# WHAT YOU NEED TO DO:
Identify all lines of the data containing the string "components" and copy them.

# DATASET CONTENT:
*** Begin section ***

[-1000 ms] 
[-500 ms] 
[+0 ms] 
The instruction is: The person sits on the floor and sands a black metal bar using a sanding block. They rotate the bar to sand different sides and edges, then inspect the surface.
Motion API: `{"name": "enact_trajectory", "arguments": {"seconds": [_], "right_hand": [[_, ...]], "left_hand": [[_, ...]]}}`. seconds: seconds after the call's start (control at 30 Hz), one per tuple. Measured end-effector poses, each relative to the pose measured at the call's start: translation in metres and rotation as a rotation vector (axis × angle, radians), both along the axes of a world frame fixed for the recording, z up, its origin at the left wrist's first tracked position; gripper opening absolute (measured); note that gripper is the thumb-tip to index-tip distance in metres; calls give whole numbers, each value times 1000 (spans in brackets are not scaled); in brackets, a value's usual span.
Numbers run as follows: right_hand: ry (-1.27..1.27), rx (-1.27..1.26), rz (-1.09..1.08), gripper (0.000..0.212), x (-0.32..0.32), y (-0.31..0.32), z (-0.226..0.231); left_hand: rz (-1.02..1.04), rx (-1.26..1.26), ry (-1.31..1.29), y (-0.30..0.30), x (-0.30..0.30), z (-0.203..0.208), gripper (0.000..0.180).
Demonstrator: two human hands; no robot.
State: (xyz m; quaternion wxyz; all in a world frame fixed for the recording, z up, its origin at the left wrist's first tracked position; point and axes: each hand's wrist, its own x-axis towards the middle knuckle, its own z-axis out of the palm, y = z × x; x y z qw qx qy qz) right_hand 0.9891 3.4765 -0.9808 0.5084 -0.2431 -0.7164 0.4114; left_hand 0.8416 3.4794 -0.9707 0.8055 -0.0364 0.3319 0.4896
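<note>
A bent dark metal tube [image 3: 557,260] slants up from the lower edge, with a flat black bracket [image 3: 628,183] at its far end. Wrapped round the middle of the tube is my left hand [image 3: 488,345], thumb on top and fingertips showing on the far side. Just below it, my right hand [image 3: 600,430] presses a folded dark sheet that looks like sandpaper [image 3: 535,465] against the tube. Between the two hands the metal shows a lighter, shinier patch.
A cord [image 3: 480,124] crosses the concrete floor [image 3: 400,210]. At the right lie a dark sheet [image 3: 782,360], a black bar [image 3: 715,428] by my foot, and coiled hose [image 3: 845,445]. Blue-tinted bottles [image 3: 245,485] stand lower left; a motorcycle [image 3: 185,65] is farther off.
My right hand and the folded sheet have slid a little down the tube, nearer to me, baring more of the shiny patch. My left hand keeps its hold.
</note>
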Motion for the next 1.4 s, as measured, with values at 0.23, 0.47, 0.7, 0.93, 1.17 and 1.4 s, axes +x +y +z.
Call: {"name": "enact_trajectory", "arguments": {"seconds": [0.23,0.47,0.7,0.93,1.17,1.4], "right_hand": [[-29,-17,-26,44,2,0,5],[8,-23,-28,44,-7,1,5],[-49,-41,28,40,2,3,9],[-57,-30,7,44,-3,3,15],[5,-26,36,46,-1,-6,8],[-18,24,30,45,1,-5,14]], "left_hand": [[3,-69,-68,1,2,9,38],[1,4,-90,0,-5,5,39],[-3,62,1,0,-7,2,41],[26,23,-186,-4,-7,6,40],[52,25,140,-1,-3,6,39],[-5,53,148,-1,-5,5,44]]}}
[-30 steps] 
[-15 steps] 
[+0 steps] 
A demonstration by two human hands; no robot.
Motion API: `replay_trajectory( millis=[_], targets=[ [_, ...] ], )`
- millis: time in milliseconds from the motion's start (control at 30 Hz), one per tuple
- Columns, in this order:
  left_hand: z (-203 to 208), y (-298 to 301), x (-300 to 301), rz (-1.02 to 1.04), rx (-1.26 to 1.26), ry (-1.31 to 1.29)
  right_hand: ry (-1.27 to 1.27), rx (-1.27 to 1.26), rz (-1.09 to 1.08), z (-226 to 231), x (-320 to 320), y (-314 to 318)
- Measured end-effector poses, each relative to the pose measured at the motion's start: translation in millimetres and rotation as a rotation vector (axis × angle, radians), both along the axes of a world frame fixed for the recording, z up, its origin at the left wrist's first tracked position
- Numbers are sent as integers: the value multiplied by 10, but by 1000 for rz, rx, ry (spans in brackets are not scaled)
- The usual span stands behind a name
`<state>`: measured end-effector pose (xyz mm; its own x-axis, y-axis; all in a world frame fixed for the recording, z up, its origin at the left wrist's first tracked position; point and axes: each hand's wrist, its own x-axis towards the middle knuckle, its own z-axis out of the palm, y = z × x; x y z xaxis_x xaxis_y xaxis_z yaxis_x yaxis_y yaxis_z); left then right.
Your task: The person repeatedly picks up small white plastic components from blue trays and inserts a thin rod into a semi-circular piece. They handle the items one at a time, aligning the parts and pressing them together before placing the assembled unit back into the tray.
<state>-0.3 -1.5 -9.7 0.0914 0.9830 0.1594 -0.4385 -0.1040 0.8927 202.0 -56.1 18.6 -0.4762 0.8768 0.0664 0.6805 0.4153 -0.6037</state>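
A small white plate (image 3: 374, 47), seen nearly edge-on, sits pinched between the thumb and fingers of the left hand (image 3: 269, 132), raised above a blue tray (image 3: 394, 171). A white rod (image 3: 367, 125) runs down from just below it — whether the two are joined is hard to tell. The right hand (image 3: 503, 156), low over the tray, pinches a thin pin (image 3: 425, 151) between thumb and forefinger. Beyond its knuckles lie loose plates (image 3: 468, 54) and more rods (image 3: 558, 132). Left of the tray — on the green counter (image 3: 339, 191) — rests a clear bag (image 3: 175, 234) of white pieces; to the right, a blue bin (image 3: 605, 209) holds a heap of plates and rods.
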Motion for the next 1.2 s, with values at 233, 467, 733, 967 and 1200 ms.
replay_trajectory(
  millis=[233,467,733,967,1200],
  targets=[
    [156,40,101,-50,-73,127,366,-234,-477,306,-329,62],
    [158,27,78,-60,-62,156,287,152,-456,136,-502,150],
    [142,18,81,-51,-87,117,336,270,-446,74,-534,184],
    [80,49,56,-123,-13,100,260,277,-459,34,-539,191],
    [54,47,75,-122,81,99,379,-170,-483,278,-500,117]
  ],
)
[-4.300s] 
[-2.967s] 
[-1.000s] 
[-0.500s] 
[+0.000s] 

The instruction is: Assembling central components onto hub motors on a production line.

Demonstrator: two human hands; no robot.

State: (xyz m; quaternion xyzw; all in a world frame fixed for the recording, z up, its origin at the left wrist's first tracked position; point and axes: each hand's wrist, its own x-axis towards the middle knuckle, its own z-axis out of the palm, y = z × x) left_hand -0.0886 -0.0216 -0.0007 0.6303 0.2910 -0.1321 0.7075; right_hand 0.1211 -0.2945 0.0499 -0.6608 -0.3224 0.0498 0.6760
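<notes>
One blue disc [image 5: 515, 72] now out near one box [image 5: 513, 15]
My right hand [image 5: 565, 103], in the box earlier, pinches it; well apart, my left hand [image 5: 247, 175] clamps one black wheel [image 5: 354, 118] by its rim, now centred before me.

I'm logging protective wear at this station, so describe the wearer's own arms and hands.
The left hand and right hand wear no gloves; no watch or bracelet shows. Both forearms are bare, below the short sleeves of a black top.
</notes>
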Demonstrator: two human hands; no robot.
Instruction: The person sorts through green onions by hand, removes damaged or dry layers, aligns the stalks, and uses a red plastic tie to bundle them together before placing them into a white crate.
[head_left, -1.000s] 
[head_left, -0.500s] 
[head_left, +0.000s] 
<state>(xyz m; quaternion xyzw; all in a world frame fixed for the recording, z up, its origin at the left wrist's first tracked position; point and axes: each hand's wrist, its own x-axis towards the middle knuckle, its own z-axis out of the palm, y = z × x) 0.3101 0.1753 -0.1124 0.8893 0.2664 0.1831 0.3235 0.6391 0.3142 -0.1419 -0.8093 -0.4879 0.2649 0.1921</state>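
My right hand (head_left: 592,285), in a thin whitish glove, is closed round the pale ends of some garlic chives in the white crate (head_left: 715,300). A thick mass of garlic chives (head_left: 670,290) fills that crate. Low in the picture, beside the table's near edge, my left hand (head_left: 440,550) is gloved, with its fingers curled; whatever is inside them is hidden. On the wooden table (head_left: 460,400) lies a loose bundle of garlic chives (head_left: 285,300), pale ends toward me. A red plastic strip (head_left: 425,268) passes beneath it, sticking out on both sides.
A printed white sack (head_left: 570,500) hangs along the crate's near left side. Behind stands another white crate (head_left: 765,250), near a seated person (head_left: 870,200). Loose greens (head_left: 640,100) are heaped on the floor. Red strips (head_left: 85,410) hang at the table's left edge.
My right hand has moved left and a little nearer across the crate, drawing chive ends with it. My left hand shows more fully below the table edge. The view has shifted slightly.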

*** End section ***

# RESPONSE BOX:
Your task: The person repeatedly picks up small white plastic components from blue trays and inserts a thin rod into a semi-circular piece. They handle the items one at a time, aligning the parts and pressing them together before placing the assembled unit back into the tray.
The instruction is: Assembling central components onto hub motors on a production line.

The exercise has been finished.